#### WHAT YOU ARE ASKED TO DO
When you copy the entries, match them exactly and omit the pictures.

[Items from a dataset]
=-=-=-=-=
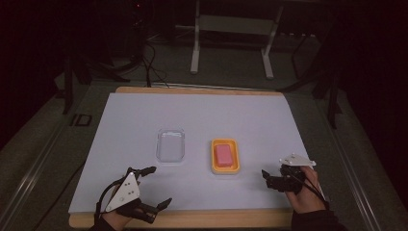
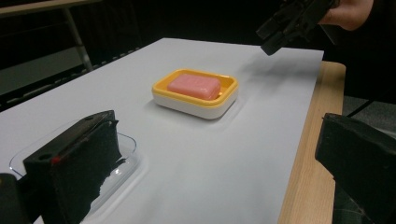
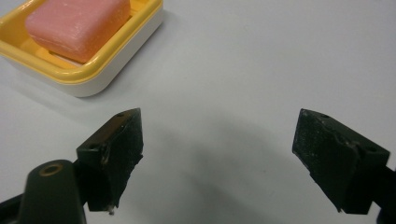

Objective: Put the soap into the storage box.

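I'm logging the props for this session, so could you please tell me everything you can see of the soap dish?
The soap dish is a rounded rectangular tray with a yellow top and rim over a white base, plastic by its look. It sits flat on the white sheet, right of the clear lid, and holds a pink soap bar. No hand-held gripper touches it.

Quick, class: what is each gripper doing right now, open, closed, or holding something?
Left gripper: open, holding nothing, near the clear lid.
Right gripper: open, holding nothing, beside the soap dish.
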Action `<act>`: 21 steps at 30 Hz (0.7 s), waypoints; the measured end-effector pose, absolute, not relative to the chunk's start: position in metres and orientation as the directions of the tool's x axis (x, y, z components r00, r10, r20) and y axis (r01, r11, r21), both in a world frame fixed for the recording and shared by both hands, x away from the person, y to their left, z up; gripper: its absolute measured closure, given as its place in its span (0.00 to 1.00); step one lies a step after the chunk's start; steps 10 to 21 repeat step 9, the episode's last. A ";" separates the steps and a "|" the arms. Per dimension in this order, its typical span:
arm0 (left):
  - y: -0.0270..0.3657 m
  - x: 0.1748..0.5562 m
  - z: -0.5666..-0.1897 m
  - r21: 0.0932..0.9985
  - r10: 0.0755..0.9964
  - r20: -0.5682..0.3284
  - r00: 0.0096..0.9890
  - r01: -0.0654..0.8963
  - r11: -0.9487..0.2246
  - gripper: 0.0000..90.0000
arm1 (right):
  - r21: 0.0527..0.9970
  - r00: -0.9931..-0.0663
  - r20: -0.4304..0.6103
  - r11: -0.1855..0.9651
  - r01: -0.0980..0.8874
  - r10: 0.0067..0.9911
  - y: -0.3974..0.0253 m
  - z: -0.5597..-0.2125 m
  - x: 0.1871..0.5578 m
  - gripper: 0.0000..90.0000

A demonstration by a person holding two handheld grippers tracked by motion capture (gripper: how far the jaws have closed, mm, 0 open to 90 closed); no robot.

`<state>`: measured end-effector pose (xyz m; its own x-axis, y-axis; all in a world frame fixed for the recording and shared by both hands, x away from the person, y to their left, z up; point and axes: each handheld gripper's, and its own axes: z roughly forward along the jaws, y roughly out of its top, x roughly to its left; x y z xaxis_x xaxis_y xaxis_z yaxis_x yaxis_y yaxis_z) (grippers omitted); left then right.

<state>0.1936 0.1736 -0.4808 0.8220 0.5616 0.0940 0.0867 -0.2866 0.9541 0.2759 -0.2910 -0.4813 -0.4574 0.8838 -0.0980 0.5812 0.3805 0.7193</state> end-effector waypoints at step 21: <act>0.173 0.194 -0.481 0.954 0.561 0.091 0.823 0.089 -0.286 0.01 | 0.723 -0.444 -0.080 0.359 0.591 0.892 -0.293 -0.481 0.277 0.19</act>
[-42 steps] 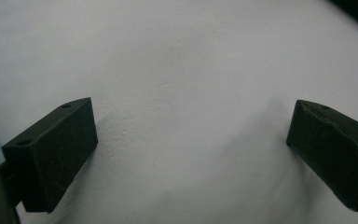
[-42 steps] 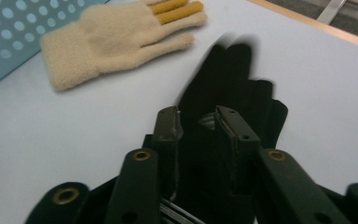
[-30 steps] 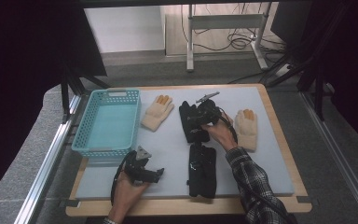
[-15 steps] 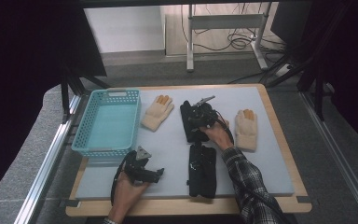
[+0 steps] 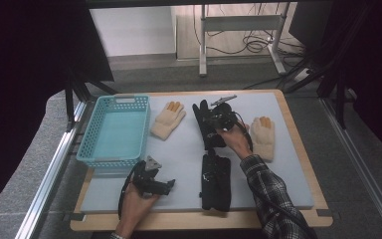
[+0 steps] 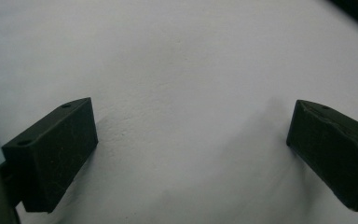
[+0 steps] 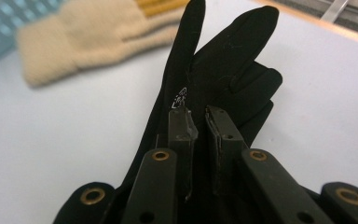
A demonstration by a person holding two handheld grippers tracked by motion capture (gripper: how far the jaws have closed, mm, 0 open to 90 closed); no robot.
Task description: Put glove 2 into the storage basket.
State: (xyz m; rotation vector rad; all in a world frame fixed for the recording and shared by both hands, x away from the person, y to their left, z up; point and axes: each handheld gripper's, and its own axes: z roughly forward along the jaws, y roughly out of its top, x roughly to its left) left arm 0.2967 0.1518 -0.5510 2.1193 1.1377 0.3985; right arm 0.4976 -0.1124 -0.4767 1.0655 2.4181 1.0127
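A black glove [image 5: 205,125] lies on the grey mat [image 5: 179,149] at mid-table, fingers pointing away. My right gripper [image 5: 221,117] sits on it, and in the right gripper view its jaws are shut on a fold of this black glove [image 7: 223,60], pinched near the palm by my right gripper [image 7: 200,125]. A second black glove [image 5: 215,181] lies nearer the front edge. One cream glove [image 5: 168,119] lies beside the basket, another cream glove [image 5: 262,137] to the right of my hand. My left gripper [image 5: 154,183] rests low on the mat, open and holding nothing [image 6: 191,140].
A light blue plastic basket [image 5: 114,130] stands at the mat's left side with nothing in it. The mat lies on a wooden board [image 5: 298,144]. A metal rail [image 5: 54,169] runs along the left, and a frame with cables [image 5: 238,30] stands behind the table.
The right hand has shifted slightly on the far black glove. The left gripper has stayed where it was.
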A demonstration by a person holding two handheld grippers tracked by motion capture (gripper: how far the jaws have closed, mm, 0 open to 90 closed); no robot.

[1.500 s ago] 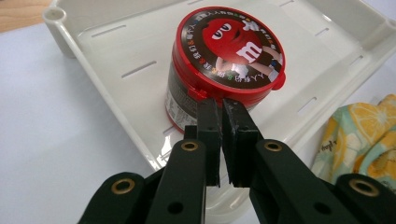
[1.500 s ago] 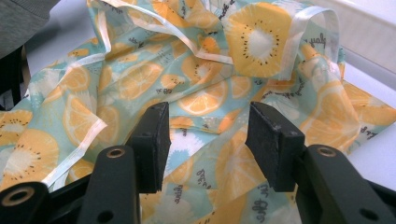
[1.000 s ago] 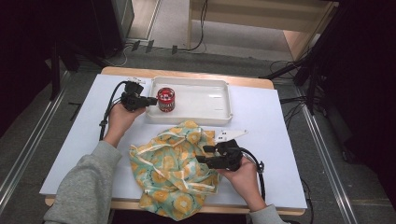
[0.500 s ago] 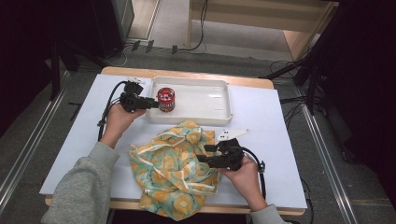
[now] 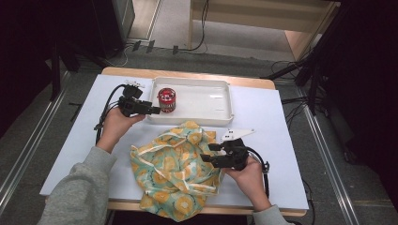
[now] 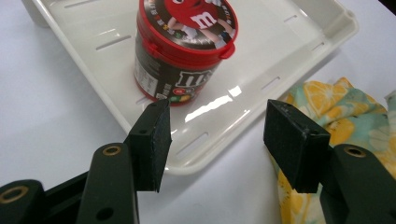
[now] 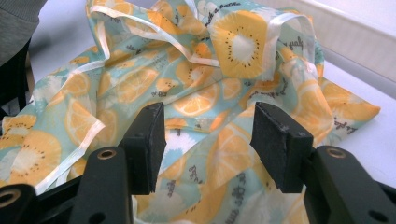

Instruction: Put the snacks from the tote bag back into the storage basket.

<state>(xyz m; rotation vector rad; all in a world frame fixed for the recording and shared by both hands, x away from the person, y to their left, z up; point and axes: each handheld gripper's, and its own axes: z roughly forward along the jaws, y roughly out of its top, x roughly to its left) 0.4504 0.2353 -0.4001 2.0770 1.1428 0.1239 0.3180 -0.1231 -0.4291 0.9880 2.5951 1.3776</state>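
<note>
Upright red-lidded candy tub (image 5: 166, 100); crumpled citrus-print bag (image 5: 176, 168).

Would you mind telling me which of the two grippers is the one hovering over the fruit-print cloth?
The right gripper, open above the orange-patterned cloth at the table's near edge. The left gripper, also open, points instead at the red-lidded candy tub in the white tray.
</note>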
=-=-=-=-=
#### EXERCISE SOLUTION
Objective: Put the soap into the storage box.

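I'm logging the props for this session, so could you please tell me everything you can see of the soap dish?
The soap dish is a rounded rectangular tray with a yellow top and rim over a white base, plastic by its look. It sits flat on the white sheet, right of the clear lid, and holds a pink soap bar. No hand-held gripper touches it.

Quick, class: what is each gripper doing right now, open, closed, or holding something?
Left gripper: open, holding nothing, near the clear lid.
Right gripper: open, holding nothing, beside the soap dish.
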Action `<act>`: 21 steps at 30 Hz (0.7 s), waypoints; the measured end-effector pose, absolute, not relative to the chunk's start: position in metres and orientation as the directions of the tool's x axis (x, y, z components r00, r10, r20) and y axis (r01, r11, r21), both in a world frame fixed for the recording and shared by both hands, x away from the person, y to their left, z up; gripper: its absolute measured closure, given as its place in its span (0.00 to 1.00); step one lies a step after the chunk's start; steps 10 to 21 repeat step 9, the episode's last. A ";" separates the steps and a "|" the arms. Per dimension in this order, its typical span:
arm0 (left):
  - y: -0.0270..0.3657 m
  - x: 0.1748..0.5562 m
  - z: -0.5666..-0.1897 m
  - r21: 0.0932..0.9985
  - r10: 0.0755..0.9964
  - r20: -0.5682..0.3284
  - r00: 0.0096..0.9890
  - r01: -0.0654..0.8963
  - r11: -0.9487..0.2246
  - gripper: 0.0000..90.0000
arm1 (right):
  - r21: 0.0527..0.9970
  - r00: -0.9931..-0.0663
  - r20: -0.4304..0.6103
  - r11: -0.1855..0.9651
  - r01: -0.0980..0.8874
  - r10: 0.0067..0.9911
  - y: -0.3974..0.0253 m
  - z: -0.5597..-0.2125 m
  - x: 0.1871..0.5578 m
  - gripper: 0.0000..90.0000

A demonstration by a person holding two handheld grippers tracked by motion capture (gripper: how far the jaws have closed, mm, 0 open to 90 closed); no robot.

`<state>`: measured end-effector pose (xyz m; its own x-axis, y-axis; all in a world frame fixed for the recording and shared by both hands, x away from the person, y to their left, z up; point and axes: each handheld gripper's, and its own axes: z roughly forward along the jaws, y roughly out of its top, x roughly to its left; x y z xaxis_x xaxis_y xaxis_z yaxis_x yaxis_y yaxis_z) (grippers omitted); left then right.

<state>0.1936 0.1736 -0.4808 0.8220 0.5616 0.0940 0.0867 -0.2866 0.9541 0.2759 -0.2910 -0.4813 -0.4574 0.8838 -0.0980 0.5812 0.3805 0.7193</state> end-effector waypoints at step 21: <act>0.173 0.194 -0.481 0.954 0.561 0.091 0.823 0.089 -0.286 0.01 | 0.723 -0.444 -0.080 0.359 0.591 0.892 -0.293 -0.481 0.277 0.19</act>
[-42 steps] 
[-42 steps] 
[-30 steps] 
[-15 steps] 
[+0 steps] 
[+0 steps] 
[+0 steps] 
A demonstration by a person holding two handheld grippers tracked by motion capture (gripper: how far the jaws have closed, mm, 0 open to 90 closed); no robot.
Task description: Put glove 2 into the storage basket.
State: (xyz m; rotation vector rad; all in a world frame fixed for the recording and shared by both hands, x away from the person, y to their left, z up; point and axes: each handheld gripper's, and its own axes: z roughly forward along the jaws, y roughly out of its top, x roughly to its left) left arm 0.2967 0.1518 -0.5510 2.1193 1.1377 0.3985; right arm 0.4976 -0.1124 -0.4767 1.0655 2.4181 1.0127
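A black glove [image 5: 205,125] lies on the grey mat [image 5: 179,149] at mid-table, fingers pointing away. My right gripper [image 5: 221,117] sits on it, and in the right gripper view its jaws are shut on a fold of this black glove [image 7: 223,60], pinched near the palm by my right gripper [image 7: 200,125]. A second black glove [image 5: 215,181] lies nearer the front edge. One cream glove [image 5: 168,119] lies beside the basket, another cream glove [image 5: 262,137] to the right of my hand. My left gripper [image 5: 154,183] rests low on the mat, open and holding nothing [image 6: 191,140].
A light blue plastic basket [image 5: 114,130] stands at the mat's left side with nothing in it. The mat lies on a wooden board [image 5: 298,144]. A metal rail [image 5: 54,169] runs along the left, and a frame with cables [image 5: 238,30] stands behind the table.
The right hand has shifted slightly on the far black glove. The left gripper has stayed where it was.
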A demonstration by a person holding two handheld grippers tracked by motion capture (gripper: how far the jaws have closed, mm, 0 open to 90 closed); no robot.

[1.500 s ago] 
[1.500 s ago] 
[1.000 s ago] 
[0.500 s ago] 
[now] 
[now] 
[now] 

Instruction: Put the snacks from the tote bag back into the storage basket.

<state>(xyz m; rotation vector rad; all in a world frame fixed for the recording and shared by both hands, x away from the person, y to their left, z up; point and axes: each handheld gripper's, and its own axes: z roughly forward along the jaws, y roughly out of its top, x roughly to its left) 0.4504 0.2353 -0.4001 2.0770 1.1428 0.1239 0.3180 -0.1231 -0.4291 0.9880 2.5951 1.3776</state>
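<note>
Upright red-lidded candy tub (image 5: 166, 100); crumpled citrus-print bag (image 5: 176, 168).

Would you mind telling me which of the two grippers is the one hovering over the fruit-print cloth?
The right gripper, open above the orange-patterned cloth at the table's near edge. The left gripper, also open, points instead at the red-lidded candy tub in the white tray.
</note>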

This response is done.